The bug was previously patched.
For the attack to occur, a malicious person must be using Yahoo's instant messenger (IM) service, Yahoo Messenger, through the desktop client while the victim deploys the service through the Yahoo Mail website, said Mandeep Khera, vice president of marketing at Cenzic, which discovered the flaw.
Under the attack scenario, the hacker would begin conversing with the victim, Khera said. Then he would change his status to "invisible," which would prompt a message of "offline" to appear in the victim's chat window.
At this time, the hacker would insert a cross-site scripting attack into the IM dialog box and send it to the victim, Khera said. The string would appear in the victim's window as the word "Online." To continue chatting with the attacker, the victim would need to click "OK," which executes the malicious script.

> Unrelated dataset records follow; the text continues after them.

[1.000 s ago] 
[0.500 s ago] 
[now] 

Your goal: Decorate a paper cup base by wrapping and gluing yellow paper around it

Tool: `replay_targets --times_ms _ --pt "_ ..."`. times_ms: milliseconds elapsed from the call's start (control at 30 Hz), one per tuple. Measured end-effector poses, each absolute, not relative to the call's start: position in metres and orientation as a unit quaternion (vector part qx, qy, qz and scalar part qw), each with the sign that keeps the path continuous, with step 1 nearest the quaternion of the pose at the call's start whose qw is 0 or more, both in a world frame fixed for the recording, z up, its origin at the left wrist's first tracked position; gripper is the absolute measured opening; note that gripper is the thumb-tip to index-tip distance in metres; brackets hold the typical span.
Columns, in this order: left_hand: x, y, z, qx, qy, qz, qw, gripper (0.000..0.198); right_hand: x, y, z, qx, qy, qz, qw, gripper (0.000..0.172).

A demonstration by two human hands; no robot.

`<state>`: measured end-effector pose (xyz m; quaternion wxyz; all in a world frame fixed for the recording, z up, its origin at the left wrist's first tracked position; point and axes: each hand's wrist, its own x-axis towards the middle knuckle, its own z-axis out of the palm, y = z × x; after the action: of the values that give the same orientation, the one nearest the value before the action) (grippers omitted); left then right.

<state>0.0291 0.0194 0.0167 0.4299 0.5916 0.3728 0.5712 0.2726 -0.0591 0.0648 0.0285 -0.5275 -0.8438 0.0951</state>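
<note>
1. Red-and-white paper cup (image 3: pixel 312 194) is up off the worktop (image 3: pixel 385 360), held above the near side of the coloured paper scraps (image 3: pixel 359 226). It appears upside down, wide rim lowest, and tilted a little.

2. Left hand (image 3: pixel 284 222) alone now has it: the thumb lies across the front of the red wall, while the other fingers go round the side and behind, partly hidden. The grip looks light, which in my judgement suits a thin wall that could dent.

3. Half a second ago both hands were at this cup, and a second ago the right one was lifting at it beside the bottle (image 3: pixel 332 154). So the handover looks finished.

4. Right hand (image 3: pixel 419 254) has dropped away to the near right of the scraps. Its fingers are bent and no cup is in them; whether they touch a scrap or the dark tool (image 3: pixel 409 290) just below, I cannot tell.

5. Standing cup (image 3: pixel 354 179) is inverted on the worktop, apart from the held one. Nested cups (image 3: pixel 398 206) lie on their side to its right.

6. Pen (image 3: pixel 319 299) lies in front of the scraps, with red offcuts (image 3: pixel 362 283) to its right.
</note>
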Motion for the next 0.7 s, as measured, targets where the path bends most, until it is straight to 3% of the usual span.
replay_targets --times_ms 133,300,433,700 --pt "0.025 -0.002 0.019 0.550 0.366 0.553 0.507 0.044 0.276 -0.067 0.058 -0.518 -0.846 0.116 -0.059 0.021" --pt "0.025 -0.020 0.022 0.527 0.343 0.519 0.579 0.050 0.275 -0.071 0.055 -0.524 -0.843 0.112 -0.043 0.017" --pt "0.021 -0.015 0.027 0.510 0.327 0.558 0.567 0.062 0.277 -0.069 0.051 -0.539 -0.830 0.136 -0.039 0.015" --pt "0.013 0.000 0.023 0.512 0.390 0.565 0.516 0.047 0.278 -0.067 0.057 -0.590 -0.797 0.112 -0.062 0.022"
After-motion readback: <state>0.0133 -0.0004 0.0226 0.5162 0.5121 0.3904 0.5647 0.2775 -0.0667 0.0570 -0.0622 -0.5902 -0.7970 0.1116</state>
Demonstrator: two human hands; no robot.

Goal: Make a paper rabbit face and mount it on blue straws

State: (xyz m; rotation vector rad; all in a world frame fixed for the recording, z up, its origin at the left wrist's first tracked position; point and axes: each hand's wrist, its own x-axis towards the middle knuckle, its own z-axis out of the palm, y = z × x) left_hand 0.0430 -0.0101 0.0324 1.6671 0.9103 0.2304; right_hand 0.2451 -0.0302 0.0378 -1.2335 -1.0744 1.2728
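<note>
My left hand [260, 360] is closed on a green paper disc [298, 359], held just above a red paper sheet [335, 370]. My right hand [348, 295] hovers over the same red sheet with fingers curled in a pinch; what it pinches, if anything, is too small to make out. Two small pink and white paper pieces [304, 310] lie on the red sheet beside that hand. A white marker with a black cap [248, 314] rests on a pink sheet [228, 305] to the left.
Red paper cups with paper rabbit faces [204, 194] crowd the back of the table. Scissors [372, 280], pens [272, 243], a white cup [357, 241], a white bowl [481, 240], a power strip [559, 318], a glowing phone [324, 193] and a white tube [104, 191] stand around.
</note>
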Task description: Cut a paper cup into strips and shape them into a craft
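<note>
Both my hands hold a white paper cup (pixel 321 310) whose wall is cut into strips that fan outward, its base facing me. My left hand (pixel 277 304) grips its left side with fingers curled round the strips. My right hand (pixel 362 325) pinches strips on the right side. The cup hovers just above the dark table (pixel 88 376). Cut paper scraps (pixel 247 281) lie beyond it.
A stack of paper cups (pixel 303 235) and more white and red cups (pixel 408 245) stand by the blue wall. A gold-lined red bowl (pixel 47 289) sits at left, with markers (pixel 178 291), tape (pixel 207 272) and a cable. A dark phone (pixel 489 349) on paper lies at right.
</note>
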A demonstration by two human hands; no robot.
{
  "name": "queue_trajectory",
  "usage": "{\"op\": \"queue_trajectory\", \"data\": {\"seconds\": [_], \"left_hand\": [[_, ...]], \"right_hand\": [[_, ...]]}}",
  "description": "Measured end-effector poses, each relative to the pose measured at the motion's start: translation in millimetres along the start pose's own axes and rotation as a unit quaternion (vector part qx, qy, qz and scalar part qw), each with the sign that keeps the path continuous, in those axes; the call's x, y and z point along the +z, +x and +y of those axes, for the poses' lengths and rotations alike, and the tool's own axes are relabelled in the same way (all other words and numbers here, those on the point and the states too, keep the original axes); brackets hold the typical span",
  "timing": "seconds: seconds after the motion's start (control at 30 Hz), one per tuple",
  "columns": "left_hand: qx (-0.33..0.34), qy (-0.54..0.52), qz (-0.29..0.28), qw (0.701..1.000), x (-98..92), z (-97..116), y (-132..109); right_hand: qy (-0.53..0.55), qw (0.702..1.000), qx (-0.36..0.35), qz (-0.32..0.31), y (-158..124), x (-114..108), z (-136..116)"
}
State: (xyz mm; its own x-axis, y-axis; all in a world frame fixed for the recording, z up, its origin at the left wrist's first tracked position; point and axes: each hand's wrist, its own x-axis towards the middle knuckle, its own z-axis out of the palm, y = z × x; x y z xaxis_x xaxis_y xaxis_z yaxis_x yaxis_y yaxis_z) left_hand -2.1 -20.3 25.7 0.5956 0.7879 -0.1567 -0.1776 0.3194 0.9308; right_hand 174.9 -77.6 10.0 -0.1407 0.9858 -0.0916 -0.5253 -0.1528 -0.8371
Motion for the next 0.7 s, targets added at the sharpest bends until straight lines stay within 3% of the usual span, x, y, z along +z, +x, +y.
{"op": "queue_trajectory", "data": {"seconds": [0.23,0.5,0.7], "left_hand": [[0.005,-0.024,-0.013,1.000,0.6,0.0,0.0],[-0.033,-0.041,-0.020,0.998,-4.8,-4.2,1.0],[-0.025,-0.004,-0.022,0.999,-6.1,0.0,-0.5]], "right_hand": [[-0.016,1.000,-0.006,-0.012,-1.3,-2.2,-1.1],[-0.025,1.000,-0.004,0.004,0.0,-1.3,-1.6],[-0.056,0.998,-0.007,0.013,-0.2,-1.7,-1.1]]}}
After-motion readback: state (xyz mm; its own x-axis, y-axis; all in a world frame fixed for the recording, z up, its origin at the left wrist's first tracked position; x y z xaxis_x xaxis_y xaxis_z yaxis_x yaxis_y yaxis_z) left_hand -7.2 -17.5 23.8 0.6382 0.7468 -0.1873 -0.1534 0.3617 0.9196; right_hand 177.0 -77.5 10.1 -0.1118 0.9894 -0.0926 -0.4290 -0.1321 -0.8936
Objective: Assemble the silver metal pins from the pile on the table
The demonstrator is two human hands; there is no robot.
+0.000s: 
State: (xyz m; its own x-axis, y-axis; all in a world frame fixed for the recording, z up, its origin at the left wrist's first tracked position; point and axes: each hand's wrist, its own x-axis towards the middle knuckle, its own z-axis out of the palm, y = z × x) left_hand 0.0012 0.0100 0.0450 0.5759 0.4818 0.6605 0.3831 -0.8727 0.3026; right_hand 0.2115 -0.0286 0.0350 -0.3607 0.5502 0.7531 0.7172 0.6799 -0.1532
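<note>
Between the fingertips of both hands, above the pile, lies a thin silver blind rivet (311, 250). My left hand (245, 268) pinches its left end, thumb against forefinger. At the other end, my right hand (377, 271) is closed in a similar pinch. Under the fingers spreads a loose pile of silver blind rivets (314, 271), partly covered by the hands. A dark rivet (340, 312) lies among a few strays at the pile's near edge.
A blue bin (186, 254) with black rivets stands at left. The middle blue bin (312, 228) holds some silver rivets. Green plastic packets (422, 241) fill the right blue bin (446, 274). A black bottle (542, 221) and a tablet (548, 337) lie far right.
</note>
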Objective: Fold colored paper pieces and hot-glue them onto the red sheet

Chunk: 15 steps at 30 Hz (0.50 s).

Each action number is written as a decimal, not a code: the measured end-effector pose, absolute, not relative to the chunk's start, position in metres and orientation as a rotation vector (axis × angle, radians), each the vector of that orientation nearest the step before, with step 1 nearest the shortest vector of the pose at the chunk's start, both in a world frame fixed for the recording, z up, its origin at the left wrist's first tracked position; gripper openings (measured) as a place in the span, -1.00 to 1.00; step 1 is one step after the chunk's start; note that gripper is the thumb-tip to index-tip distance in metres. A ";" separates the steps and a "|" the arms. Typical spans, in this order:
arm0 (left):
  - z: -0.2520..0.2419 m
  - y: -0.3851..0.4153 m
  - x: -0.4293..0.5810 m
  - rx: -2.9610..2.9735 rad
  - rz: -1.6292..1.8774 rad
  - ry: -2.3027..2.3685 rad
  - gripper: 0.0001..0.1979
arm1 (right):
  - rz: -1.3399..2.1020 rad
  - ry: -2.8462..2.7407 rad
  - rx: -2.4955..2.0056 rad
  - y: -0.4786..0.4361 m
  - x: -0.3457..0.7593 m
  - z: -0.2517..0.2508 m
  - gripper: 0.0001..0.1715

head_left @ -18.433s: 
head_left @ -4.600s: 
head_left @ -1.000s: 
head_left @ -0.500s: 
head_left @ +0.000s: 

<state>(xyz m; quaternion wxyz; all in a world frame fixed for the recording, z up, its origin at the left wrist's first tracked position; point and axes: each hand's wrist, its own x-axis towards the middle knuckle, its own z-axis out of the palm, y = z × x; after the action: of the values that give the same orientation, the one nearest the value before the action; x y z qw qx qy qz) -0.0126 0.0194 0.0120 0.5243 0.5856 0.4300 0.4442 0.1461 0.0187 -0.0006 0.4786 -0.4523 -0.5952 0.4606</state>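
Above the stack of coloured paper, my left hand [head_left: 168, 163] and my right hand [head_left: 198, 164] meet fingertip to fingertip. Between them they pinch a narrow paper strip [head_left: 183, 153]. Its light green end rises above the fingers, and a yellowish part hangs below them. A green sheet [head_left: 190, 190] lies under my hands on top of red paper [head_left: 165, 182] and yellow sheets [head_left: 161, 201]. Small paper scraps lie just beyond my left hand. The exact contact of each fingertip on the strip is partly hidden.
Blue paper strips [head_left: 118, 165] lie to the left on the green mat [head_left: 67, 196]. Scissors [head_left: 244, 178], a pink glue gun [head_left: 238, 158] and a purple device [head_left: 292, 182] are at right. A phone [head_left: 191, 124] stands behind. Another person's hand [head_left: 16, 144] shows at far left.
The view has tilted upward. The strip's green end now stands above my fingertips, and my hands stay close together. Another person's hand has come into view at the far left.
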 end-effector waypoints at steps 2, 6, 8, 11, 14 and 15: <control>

"You don't know I've inserted anything in there, so you click 'OK,'" Khera said. "The actual vulnerability was on the Yahoo Mail side. When they introduced this whole IM thing in the mail [service], I think they forgot to to the proper coding."
Successfully exploiting this XSS bug could lend an attacker access to the victim's session, which could allow them to steal other personal information in the victim's Yahoo account, he said.
He said similar attacks could be possible in other IM programs.
Yahoo fixed the vulnerability June 13.
A company spokesperson did not immediately respond to a request for comment.